Yesterday, Eldest's Nana gave him a copy of Nelson Mandela: Long Walk to Freedom, a picture book version of Mandela's biography. He was too busy with other, flashier presents to notice it yesterday, but today at lunch I reminded him of it. I told him about Nelson Mandela, that he is an amazing South African. I told him about the unfair laws under Apartheid, and how Mandela and others were sent to jail for fighting against those laws.
His eyes nearly bugged out at this. To Eldest, jail is where bad guys go. To hear that somebody good could be sent to jail was, I'm sure, a head trip for him. So we talked about how good and bad can sometimes be hard to figure out. Eventually, we got to the part where Mandela was released (the same year my husband came to Canada with his mother) and the first democratic election and how most people voted for Mandela (including my husband, from here in Canada).
We also had to go over the fact that Africa is not a country but a continent with about 50 countries, one of which is South Africa. (Eldest was quick to say, "No wonder [his friend whose family is from Ghana] lives here so I made sure to emphasize that not all African countries had such unfair laws.) And we talked about democracy too.
As we read the book, I remembered - and told Eldest - that my husband's grandfather owned or ran (or both?) one of the schools Mandela went to as a child in the Eastern Cape. When we got to the part about Mandela marrying Winnie, I told Eldest I would show him the photo of my husband and I with her in Soweto - a totally chance encounter. When Mandela was sent to Robben Island, I told him I'd show him the photos we took there before Eldest was born.
One spread was especially difficult, about the Sharpeville Massacre. I didn't want to read it, but when I told Eldest I didn't want to read it to him, he insisted. And he'd already seen the picture, so I thought not knowing the words might scare him more. So I read it. Right down to the part where the Police, who to Eldest are always Good, opened fire on unarmed people who were protesting the pass book laws. They killed 69 people.

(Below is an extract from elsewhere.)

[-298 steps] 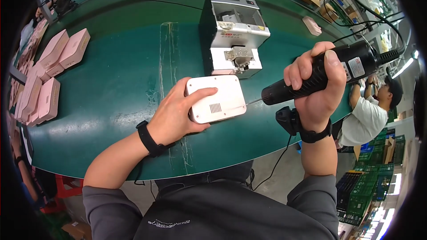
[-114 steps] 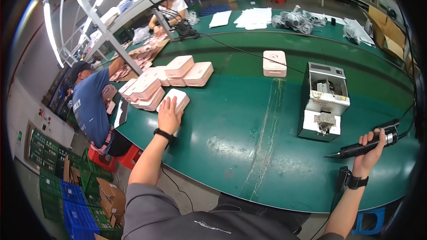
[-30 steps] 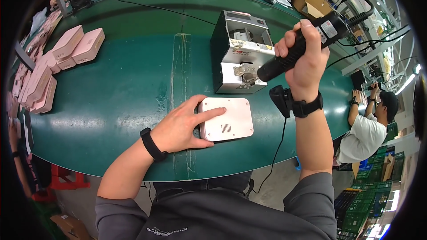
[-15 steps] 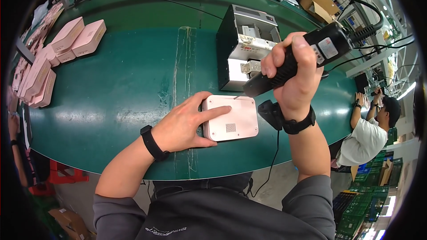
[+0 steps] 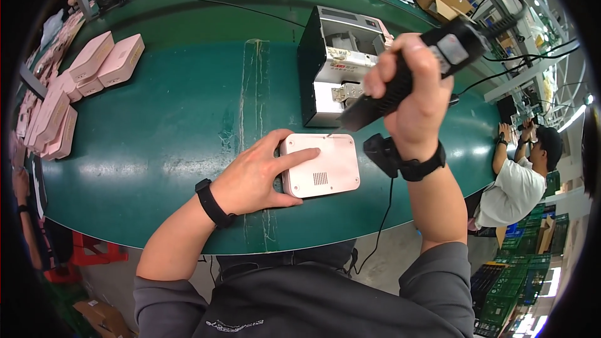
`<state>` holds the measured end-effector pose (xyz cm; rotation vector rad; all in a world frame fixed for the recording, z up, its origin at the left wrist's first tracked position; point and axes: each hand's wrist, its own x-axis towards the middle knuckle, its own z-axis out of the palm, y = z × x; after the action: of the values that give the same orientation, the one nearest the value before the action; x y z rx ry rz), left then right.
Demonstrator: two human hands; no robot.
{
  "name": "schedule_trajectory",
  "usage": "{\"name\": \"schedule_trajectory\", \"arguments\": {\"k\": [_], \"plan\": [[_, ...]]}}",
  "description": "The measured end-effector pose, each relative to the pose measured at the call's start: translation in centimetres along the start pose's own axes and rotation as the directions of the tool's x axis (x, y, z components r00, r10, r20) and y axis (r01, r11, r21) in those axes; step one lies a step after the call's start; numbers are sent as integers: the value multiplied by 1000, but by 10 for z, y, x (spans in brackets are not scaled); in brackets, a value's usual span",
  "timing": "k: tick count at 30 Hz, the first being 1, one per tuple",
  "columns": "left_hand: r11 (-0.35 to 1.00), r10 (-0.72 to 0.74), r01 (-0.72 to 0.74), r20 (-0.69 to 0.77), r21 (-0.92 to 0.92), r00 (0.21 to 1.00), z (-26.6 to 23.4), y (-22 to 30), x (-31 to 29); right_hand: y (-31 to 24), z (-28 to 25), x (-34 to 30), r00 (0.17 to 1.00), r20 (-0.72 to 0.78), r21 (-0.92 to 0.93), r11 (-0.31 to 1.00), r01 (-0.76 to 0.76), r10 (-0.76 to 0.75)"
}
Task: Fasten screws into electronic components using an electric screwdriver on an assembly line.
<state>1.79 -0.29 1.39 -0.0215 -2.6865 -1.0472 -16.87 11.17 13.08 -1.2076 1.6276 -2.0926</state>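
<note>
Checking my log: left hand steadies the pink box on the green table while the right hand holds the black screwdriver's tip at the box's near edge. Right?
Not quite: in the head view the black screwdriver in the right hand meets the pink box at its far edge; the left hand steadies it on the green table.

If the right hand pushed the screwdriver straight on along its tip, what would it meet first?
Most likely the pink casing, near its top edge: the right hand aims the black electric screwdriver down-left at it, though tip contact is unclear.
</note>
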Motion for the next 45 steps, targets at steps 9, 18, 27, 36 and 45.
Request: {"name": "schedule_trajectory", "arguments": {"k": [9, 18, 27, 36, 45], "plan": [[999, 32, -32, -7, -9, 999, 0, 0, 0, -1, -23, 29, 984, -151, 19, 995, 94, -90], [999, 35, -35, -19, 9, 999, 3, -1, 0, -13, -4, 1, 1000, -20, 40, 999, 10, -9], [999, 36, -37, -11, -26, 999, 1, -2, -1, -18, 36, -12, 983, 175, 173, 985, 26, -57], [997, 10, -9, 14, -81, 1000, 0, -4, 0, -1, 47, -16, 969, 247, 80, 996, -39, 19], [995, 16, -14, 24, -96, 1000, 4, -5, 0, 5, 47, -17, 965, 262, 87, 995, -43, 18]]}}
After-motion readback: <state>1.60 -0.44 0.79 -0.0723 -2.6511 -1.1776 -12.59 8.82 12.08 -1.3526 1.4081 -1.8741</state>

At times I nearly cried, imagining Eldest's experience of hearing this story. Like the details about Mandela's jail cell at Robben Island and his solitary confinement for reading a newspaper one of the guards left behind. Or when Mandela got released, after his hair turned gray, and he got to see his grandchildren. Twenty-seven years is a very long time.

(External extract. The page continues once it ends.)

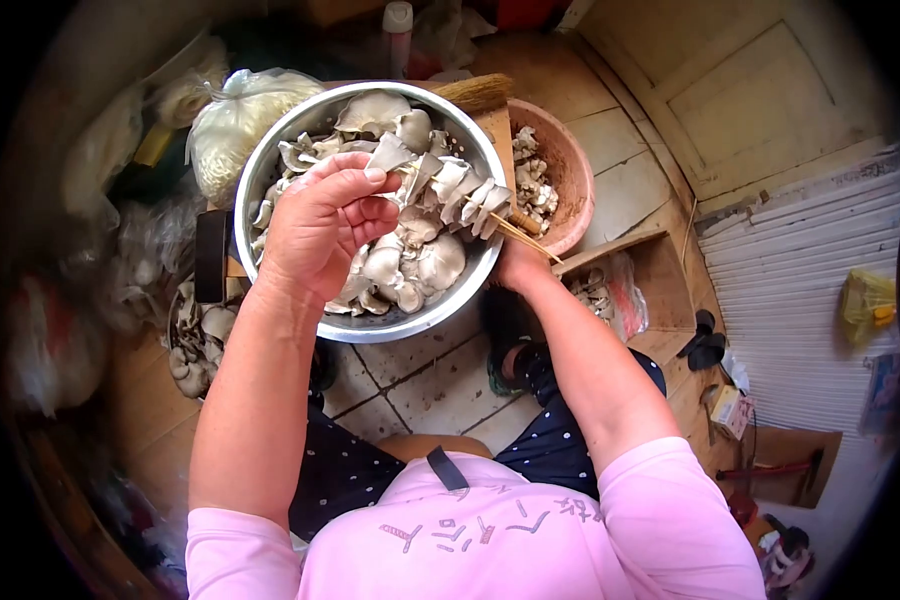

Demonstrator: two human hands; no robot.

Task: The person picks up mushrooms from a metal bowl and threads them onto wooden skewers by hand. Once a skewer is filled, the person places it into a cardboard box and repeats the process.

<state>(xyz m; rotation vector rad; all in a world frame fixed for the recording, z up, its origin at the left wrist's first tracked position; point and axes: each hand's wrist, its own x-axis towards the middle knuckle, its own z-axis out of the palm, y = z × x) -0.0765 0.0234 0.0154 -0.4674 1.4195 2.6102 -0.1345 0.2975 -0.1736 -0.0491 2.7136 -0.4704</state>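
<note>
A large metal bowl point(395, 332) full of grey oyster mushrooms point(440, 262) sits in front of me. Above it my left hand point(338, 215) is closed in a pinch at a mushroom piece point(391, 152), at the far end of a wooden skewer. Several mushroom pieces point(460, 190) are threaded along that skewer. At the bowl's right rim, my right hand point(522, 264) grips thin wooden skewers point(530, 241), whose ends stick out to the lower right. Most of its fingers are hidden behind the bowl's edge and the skewered mushrooms.
Right of the bowl stands a pink basin point(576, 190) with mushroom scraps. Below it is a wooden box point(660, 262) holding more pieces. A clear bag point(245, 125) lies at the upper left, and another mushroom container point(195, 345) at the lower left. A brush point(475, 92) lies behind the bowl.
</note>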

It occurred to me that no other one-day-away-from-six-year-olds in Canada probably learn about Apartheid. I worried it would upset him too much, that I was damaging him. But this is part of his family history, kind of. And then I thought about the six-year-old black children under Apartheid, who were forced to learn first-hand about Apartheid and human cruelty. I don't know if it was right or wrong to tell him this now; I never will.

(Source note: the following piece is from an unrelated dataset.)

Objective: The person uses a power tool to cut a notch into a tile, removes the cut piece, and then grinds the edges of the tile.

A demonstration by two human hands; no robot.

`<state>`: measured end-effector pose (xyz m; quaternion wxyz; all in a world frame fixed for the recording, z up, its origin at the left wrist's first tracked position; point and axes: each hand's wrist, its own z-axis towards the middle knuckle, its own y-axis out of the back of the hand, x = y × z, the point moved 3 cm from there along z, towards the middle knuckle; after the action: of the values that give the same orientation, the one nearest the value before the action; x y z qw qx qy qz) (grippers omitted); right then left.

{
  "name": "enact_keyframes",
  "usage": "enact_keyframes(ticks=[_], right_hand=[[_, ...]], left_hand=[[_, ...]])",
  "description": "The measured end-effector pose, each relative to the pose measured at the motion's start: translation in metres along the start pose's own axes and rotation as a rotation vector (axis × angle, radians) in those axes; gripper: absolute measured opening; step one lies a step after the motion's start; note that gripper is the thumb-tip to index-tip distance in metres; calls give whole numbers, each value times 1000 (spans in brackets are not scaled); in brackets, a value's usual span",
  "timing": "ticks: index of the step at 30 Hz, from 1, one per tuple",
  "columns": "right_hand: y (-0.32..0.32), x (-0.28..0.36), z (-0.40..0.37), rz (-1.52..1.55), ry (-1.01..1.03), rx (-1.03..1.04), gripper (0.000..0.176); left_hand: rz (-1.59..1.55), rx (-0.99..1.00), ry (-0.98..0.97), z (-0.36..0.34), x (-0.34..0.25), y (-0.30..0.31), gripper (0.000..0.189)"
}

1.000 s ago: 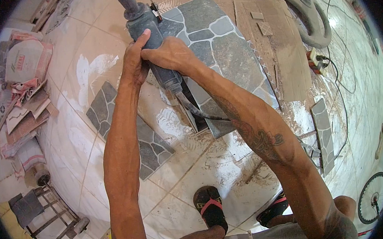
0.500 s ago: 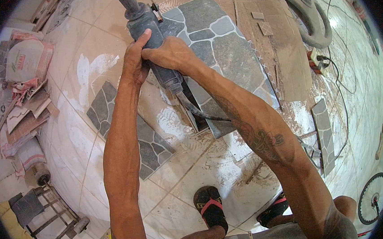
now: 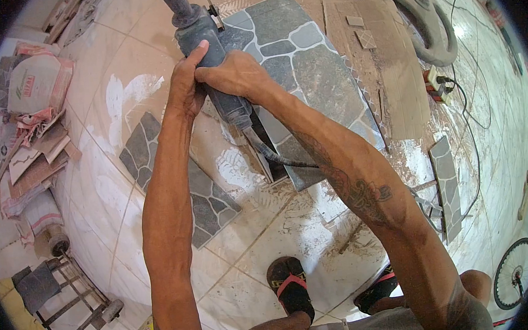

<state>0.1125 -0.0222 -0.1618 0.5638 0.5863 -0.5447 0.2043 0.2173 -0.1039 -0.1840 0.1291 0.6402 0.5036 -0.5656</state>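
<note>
My left hand [image 3: 187,87] and my right hand [image 3: 236,74] are both wrapped around the dark body of an angle grinder [image 3: 208,50]. Its thin cutting disc [image 3: 210,5] is seen nearly edge-on at the far end, by the upper left edge of a stone-patterned grey tile [image 3: 325,76]. From the near end a thick black cord [image 3: 276,156] curves beneath my right forearm. A patterned tile strip [image 3: 209,216] lies on the floor, partly hidden under my left forearm. The undersides of both palms are out of sight.
Cardboard [image 3: 402,67] lies right of the tile, with a power outlet box [image 3: 436,86] and loose cable beyond. A heavy round-barred base [image 3: 411,20] stands at upper right. Another tile strip [image 3: 446,191] is at right. Bags and scraps [image 3: 37,83] line the left.
</note>
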Motion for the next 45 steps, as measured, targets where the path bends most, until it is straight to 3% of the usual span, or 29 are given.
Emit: enact_keyframes(ticks=[27, 33, 36, 39, 42, 45], right_hand=[[0, 0, -2, -27, 17, -16, 72], [4, 3, -15, -3, 61, -27, 70], [6, 0, -17, 38, 90, -53, 69], [1, -10, -12, 88, 111, -83, 71], [0, -17, -12, 177, 137, -106, 73], [11, -15, -26, 227, 134, -94, 73]], left_hand=[[16, 29, 33, -1, 1, 2, 47], [114, -51, -90, -10, 2, 0, 48], [-105, 3, -157, -22, 3, -9, 50], [-179, -135, -22, -39, 6, -7, 52], [-135, 30, 52, -32, 7, -1, 49], [55, 32, 105, -26, 9, -13, 43]])
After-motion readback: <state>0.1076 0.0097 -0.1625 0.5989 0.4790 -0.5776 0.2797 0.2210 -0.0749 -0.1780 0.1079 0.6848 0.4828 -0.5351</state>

But after we read the book, we looked at the photos I mentioned, and we listened to some South African music from the Amandla! soundtrack, which as it happens, I'd just started listening to in the car again since this drive. I've actually been singing this song for weeks. The video I've attempted to embed below of Hugh Masakela singing "Bring Back Nelson Mandela" in 1987 when Mandela was still in jail is worth the watch.
So this is home/unschooling. In one hour we covered history, geography, politics, social justice and music. It was relevant and meaningful to his own interests, family and life experiences (he's been to SA twice already), so I suspect he will retain it better than weeks of dry grade 7 desk work. Granted, the subject matter is advanced, but he was utterly engaged. Every time I asked if we wanted to take a break from the book, he was adamant that he wanted to keep going. I remember doing an independent project on South Africa in grade 7 or 8. But all I can remember from it are that Johannesburg is on a plateau and they mine diamonds and gold. This is such a gross oversimplification of a beautiful and complex country. I also remember learning the term Apartheid, but it was such a dry description in the encyclopedia I was using that it never occurred to me to imagine what one person's experience might be like under that system. Today, Eldest imagined at least two versions of what that experience might be like -- Mandela's from the book, and his own father's experience as a privileged white person - and also his grandparents and what they did or didn't do to support the struggle for freedom.
I still worry about the effect of stripping the safe but false binaries from his world so young. But I think about that six-year-old child whose world was restricted by Apartheid, and I remember that we can't shelter our children from all the world's evils.
Edited to add: Apparently it was actually my husband's great grandfather who ran one of the schools Mandela attended. And legend has it that he was the first white person Mandela ever shook hands with.